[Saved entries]
== Segment start ==
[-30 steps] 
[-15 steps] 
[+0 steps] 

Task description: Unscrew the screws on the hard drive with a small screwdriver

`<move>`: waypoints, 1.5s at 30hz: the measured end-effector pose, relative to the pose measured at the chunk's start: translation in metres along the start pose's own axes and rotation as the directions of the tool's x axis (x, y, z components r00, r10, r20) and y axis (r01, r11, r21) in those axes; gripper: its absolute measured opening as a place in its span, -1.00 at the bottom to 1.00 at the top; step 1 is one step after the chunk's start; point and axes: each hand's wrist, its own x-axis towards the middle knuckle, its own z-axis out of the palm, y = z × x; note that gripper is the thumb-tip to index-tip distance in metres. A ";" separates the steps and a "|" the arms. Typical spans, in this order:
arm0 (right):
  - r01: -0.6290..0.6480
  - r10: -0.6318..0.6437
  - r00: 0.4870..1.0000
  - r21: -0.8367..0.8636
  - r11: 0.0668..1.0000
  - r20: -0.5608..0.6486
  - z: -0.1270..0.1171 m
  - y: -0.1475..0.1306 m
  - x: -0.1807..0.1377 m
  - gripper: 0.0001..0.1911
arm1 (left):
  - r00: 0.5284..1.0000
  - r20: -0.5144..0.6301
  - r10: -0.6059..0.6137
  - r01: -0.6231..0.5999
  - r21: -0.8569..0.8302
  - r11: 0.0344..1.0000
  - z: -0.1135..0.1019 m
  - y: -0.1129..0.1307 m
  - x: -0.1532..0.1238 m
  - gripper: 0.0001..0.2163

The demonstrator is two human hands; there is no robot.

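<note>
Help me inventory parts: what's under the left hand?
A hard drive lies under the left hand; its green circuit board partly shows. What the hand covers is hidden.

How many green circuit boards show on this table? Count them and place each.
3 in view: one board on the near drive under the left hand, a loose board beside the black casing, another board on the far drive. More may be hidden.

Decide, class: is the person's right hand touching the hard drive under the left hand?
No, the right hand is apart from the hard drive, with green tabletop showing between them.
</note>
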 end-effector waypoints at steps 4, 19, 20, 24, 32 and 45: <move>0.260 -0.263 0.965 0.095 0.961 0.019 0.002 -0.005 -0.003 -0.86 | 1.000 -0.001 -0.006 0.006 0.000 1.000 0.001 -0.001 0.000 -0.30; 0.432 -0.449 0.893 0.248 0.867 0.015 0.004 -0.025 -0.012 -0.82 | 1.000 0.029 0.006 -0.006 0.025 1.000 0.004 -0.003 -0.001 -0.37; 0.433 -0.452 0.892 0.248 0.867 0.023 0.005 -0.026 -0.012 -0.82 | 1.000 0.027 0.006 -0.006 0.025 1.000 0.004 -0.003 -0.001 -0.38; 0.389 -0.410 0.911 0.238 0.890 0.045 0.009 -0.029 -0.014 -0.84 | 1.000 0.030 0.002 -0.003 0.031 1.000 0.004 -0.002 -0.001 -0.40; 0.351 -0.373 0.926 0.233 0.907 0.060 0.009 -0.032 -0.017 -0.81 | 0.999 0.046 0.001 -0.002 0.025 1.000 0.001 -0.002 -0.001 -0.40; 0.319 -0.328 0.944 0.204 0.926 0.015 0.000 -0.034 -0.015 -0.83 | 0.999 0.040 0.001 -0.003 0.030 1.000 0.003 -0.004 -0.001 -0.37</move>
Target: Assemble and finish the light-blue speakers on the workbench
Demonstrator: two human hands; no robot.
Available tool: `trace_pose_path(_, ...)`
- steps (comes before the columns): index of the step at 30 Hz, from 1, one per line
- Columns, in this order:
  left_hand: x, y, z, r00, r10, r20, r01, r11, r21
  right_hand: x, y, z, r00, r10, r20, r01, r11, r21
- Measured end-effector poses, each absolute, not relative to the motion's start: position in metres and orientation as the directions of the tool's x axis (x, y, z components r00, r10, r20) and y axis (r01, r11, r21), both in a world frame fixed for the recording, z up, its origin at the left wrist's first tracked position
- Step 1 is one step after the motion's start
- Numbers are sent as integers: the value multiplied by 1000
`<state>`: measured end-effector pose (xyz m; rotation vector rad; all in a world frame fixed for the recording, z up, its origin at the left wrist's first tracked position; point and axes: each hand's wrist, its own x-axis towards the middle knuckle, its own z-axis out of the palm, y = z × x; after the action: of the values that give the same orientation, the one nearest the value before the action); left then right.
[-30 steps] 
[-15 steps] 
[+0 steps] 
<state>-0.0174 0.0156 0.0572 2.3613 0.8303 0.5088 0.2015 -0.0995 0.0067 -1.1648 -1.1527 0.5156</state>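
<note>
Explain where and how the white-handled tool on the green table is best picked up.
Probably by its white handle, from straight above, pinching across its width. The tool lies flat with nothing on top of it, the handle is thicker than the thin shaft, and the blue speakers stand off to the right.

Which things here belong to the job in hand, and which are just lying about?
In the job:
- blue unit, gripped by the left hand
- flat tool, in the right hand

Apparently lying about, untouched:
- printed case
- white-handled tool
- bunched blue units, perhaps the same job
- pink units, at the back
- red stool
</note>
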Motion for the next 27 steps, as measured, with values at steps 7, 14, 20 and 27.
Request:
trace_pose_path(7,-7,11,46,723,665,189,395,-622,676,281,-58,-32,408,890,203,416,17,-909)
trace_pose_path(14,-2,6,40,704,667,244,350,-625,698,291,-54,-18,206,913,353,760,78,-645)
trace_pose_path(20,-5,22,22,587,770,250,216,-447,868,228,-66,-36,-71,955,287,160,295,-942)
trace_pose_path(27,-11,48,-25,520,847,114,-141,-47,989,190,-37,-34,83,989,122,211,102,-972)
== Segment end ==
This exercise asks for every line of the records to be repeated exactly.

RESPONSE:
[-30 steps] 
[-15 steps] 
[+0 steps] 

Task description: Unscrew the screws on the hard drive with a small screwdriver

`<move>`: waypoints, 1.5s at 30hz: the measured end-effector pose, relative to the pose measured at the chunk's start: translation in metres along the start pose's own axes and rotation as the directions of the tool's x axis (x, y, z components r00, r10, r20) and y axis (r01, r11, r21) in those axes; gripper: its absolute measured opening as a place in its span, -1.00 at the bottom to 1.00 at the top; step 1 is one step after the chunk's start; point and axes: each hand's wrist, its own x-axis towards the middle knuckle, its own z-axis out of the palm, y = z × x; note that gripper is the thumb-tip to index-tip distance in metres. A ";" separates the steps and a "|" the arms. Typical spans, in this order:
arm0 (right):
  - r01: -0.6290..0.6480
  - r10: -0.6318..0.6437
  - r00: 0.4870..1.0000
  - r21: -0.8367..0.8636
  - r11: 0.0668..1.0000
  - r20: -0.5608..0.6486
  - z: -0.1270..0.1171 m
  - y: -0.1475..0.1306 m
  - x: -0.1807..0.1377 m
  - gripper: 0.0001..0.1911
arm1 (left):
  - r00: 0.5284..1.0000
  - r20: -0.5144..0.6301
  - r10: -0.6059..0.6137
  - r01: -0.6231..0.5999
  - r21: -0.8569..0.8302
  - r11: 0.0344..1.0000
  - z: -0.1135..0.1019 m
  - y: -0.1129..0.1307 m
  - x: -0.1532..0.1238 m
  - gripper: 0.0001..0.2163

The demonstrator is two human hands; there is no robot.

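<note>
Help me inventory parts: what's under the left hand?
A hard drive lies under the left hand; its green circuit board partly shows. What the hand covers is hidden.

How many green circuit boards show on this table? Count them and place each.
3 in view: one board on the near drive under the left hand, a loose board beside the black casing, another board on the far drive. More may be hidden.

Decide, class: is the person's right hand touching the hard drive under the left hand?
No, the right hand is apart from the hard drive, with green tabletop showing between them.
</note>
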 end-effector waypoints at steps 4, 19, 20, 24, 32 and 45: <move>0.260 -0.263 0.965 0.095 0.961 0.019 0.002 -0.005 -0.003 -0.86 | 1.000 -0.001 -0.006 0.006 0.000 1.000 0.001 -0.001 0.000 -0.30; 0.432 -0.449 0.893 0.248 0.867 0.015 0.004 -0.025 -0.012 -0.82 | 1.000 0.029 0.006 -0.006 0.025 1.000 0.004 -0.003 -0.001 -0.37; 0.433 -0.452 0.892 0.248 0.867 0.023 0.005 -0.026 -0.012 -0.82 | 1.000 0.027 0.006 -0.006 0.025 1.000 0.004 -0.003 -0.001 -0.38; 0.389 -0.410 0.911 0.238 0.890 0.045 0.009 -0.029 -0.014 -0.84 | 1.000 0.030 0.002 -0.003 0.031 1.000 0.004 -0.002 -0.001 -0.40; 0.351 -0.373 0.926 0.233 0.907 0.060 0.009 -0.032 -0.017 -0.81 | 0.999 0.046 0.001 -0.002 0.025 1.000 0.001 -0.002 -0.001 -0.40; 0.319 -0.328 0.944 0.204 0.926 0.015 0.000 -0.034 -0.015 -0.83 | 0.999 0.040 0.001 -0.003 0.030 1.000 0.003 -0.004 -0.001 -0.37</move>
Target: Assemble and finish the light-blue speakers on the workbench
Demonstrator: two human hands; no robot.
Available tool: `trace_pose_path(_, ...)`
- steps (comes before the columns): index of the step at 30 Hz, from 1, one per line
- Columns, in this order:
  left_hand: x, y, z, r00, r10, r20, r01, r11, r21
  right_hand: x, y, z, r00, r10, r20, r01, r11, r21
- Measured end-effector poses, each absolute, not relative to the motion's start: position in metres and orientation as the directions of the tool's x axis (x, y, z components r00, r10, r20) and y axis (r01, r11, r21), both in a world frame fixed for the recording, z up, its origin at the left wrist's first tracked position
- Step 1 is one step after the motion's start
- Numbers are sent as integers: the value multiplied by 1000
`<state>`: measured end-effector pose (xyz m; rotation vector rad; all in a world frame fixed for the recording, z up, its origin at the left wrist's first tracked position; point and axes: each hand's wrist, its own x-axis towards the middle knuckle, its own z-axis out of the palm, y = z × x; after the action: of the values that give the same orientation, the one nearest the value before the action); left then right.
[-30 steps] 
[-15 steps] 
[+0 steps] 
<state>-0.0174 0.0156 0.0572 2.3613 0.8303 0.5088 0.2015 -0.0995 0.0067 -1.1648 -1.1527 0.5156</state>
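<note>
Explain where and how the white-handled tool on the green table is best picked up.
Probably by its white handle, from straight above, pinching across its width. The tool lies flat with nothing on top of it, the handle is thicker than the thin shaft, and the blue speakers stand off to the right.

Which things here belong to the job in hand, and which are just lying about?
In the job:
- blue unit, gripped by the left hand
- flat tool, in the right hand

Apparently lying about, untouched:
- printed case
- white-handled tool
- bunched blue units, perhaps the same job
- pink units, at the back
- red stool
</note>
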Motion for the next 27 steps, as measured, with values at steps 7, 14, 20 and 27.
Request:
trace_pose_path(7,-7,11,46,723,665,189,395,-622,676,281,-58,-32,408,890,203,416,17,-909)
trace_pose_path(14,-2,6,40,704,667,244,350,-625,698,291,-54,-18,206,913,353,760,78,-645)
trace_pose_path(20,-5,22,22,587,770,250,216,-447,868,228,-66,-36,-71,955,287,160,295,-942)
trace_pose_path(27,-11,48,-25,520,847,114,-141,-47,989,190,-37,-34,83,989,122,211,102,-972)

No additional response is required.